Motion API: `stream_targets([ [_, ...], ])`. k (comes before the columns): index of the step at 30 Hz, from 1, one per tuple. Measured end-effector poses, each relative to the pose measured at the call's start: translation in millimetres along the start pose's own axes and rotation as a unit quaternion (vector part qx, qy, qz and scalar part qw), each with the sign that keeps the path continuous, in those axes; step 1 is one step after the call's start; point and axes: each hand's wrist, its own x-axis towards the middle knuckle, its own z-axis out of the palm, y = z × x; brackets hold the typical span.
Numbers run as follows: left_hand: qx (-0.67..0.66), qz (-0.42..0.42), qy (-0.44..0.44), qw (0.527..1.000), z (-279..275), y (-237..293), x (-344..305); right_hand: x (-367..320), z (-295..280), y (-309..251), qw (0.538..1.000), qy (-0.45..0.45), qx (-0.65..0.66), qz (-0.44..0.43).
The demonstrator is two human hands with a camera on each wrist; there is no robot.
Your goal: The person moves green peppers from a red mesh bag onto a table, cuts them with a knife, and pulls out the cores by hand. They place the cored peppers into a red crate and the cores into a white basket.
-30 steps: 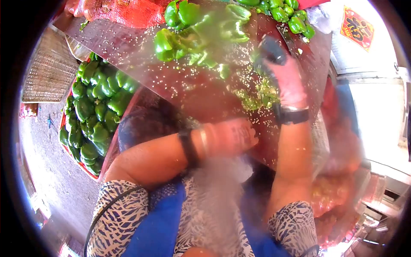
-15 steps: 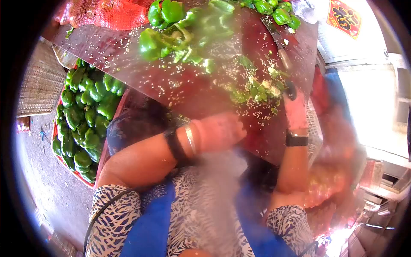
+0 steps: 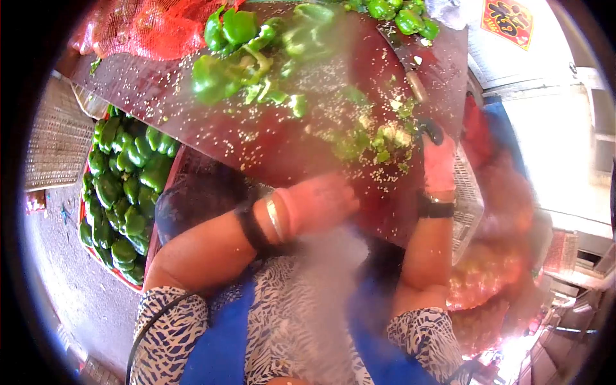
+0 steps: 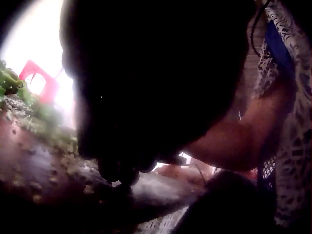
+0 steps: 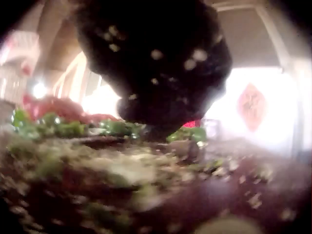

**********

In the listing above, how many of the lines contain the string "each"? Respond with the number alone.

2